● Task details:
Each line of the material below needs to be returned exactly as written.

● Dataset content:
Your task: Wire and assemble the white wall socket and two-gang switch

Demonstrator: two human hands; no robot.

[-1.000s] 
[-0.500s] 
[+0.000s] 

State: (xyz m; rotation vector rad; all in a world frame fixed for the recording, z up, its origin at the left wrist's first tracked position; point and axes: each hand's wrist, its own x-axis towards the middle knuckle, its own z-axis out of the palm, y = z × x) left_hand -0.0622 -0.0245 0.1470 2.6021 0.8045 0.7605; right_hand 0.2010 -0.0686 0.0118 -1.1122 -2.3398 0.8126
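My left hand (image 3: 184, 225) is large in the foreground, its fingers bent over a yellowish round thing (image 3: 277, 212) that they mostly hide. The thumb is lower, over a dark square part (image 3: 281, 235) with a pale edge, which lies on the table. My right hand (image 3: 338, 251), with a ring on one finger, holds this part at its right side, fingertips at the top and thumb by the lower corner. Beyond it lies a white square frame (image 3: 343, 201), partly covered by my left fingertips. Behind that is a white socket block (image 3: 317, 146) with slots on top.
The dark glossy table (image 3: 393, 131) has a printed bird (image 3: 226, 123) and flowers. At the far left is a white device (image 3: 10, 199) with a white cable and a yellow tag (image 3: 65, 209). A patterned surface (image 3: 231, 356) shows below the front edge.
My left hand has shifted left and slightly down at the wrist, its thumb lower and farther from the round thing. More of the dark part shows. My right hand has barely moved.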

● Result for this task:
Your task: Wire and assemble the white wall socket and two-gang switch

Demonstrator: two human hands; no robot.

[-1.000s] 
[-0.500s] 
[+0.000s] 

State: (xyz m; rotation vector rad; all in a world frame fixed for the recording, z up, its origin at the left wrist's first tracked position; point and axes: each hand's wrist, its own x-axis towards the middle knuckle, its own z-axis out of the palm, y = z × x) left_hand -0.0622 -0.0245 0.1470 2.6021 0.8045 0.7605; right_hand 0.2010 -0.0686 0.0118 -1.1122 -2.3398 0.8126
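My left hand (image 3: 184, 225) is large in the foreground, its fingers bent over a yellowish round thing (image 3: 277, 212) that they mostly hide. The thumb is lower, over a dark square part (image 3: 281, 235) with a pale edge, which lies on the table. My right hand (image 3: 338, 251), with a ring on one finger, holds this part at its right side, fingertips at the top and thumb by the lower corner. Beyond it lies a white square frame (image 3: 343, 201), partly covered by my left fingertips. Behind that is a white socket block (image 3: 317, 146) with slots on top.
The dark glossy table (image 3: 393, 131) has a printed bird (image 3: 226, 123) and flowers. At the far left is a white device (image 3: 10, 199) with a white cable and a yellow tag (image 3: 65, 209). A patterned surface (image 3: 231, 356) shows below the front edge.
My left hand has shifted left and slightly down at the wrist, its thumb lower and farther from the round thing. More of the dark part shows. My right hand has barely moved.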

Nothing else is needed to complete this exercise.